ATM he can only about 4 (his lats however look quite good). This is with fairly quick negatives too.

He's interested in increasing this number as rapidly as possible. Anyone have suggestions?

Should he do pull ups 3 times per week to progress them quickly? Could he even do more often? Anyone have any "increase your pull up program"?
 
Hello,

a friend of mine who has been only seriously training this year and has made great gains (at 90kg can almost already DL double his bodyweight with 15kg plates only which appears to constitute a mild deficit deadlift in the states) for whatever reason is quite poor at pull ups.

ATM he can only about 4 (his lats however look quite good). This is with fairly quick negatives too.

He's interested in increasing this number as rapidly as possible. Anyone have suggestions?

Should he do pull ups 3 times per week to progress them quickly? Could he even do more often? Anyone have any "increase your pull up program"?

Check this video... YouTube - The Evolution of Pull Ups (A Must Watch Video)
 
How good are sternum pull ups? and how hard? I'm doing weighted pull ups with 35% of body weight for 5 reps. Would I be able to do them do you reckon?

Is there any real benefit of doing them (for hypertrophy) if ur already doing pendlay rows and pull ups already?
 
have him do negatives the first few weeks. jump up, hold, and lower over 5 seconds. after a few weeks hell be progressing.
 
How good are sternum pull ups? and how hard? I'm doing weighted pull ups with 35% of body weight for 5 reps. Would I be able to do them do you reckon?

Is there any real benefit of doing them (for hypertrophy) if ur already doing pendlay rows and pull ups already?

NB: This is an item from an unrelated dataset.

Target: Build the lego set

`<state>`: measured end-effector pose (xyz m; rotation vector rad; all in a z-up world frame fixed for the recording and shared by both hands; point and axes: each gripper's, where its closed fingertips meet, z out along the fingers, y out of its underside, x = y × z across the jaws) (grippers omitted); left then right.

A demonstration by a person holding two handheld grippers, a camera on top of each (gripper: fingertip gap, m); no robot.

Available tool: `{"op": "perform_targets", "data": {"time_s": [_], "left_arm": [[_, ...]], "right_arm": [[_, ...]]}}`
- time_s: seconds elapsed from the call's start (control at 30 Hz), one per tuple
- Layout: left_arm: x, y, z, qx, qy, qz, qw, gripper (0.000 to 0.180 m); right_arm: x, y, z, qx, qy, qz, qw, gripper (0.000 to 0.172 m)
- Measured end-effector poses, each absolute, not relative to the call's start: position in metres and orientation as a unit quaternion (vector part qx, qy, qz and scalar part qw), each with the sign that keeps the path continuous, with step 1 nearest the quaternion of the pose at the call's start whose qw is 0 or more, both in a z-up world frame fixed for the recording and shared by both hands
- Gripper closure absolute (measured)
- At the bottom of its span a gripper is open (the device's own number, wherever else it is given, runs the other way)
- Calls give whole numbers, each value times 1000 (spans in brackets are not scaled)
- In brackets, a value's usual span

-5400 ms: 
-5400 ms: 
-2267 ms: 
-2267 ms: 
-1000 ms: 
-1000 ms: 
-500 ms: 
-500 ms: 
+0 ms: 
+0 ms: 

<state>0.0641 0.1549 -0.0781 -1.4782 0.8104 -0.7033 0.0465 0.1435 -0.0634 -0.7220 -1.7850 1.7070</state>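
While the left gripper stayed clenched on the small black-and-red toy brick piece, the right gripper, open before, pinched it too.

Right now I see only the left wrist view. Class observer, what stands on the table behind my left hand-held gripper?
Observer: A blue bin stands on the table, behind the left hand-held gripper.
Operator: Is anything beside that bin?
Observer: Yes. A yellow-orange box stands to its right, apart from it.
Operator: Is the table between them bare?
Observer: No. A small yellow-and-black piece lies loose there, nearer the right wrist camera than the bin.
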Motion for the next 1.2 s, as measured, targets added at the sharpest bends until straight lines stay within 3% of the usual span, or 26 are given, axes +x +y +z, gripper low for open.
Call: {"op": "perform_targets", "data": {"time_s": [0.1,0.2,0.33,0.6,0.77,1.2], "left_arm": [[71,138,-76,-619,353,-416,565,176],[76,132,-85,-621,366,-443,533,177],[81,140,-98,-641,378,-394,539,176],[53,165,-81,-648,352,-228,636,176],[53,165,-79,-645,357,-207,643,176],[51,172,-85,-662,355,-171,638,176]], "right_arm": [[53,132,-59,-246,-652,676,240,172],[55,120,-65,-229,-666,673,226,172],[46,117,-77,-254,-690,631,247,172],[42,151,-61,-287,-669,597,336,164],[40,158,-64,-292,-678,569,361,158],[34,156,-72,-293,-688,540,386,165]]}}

I've never done them but I think they can be a valuable addiction to your current routine, do them afterward you heavy weighted sets, for you that can handle 35% of your BW they surely are piece of cake.
 
5 sets until failure with extremely slow negative...i'm talking like 5 second negative. have him work on heavy wide pull downs with slow negative on those as well. i'd say if he is that concerned about improving them he should do them at least 3x a week
 
Thanks - I will pass this on.

Seems everyone agrees on the negative training.

My only concern was negatives is too taxing on recovery, but, his recovery is very good anyway.

His problem was he spent too much time on the lat pull down machine.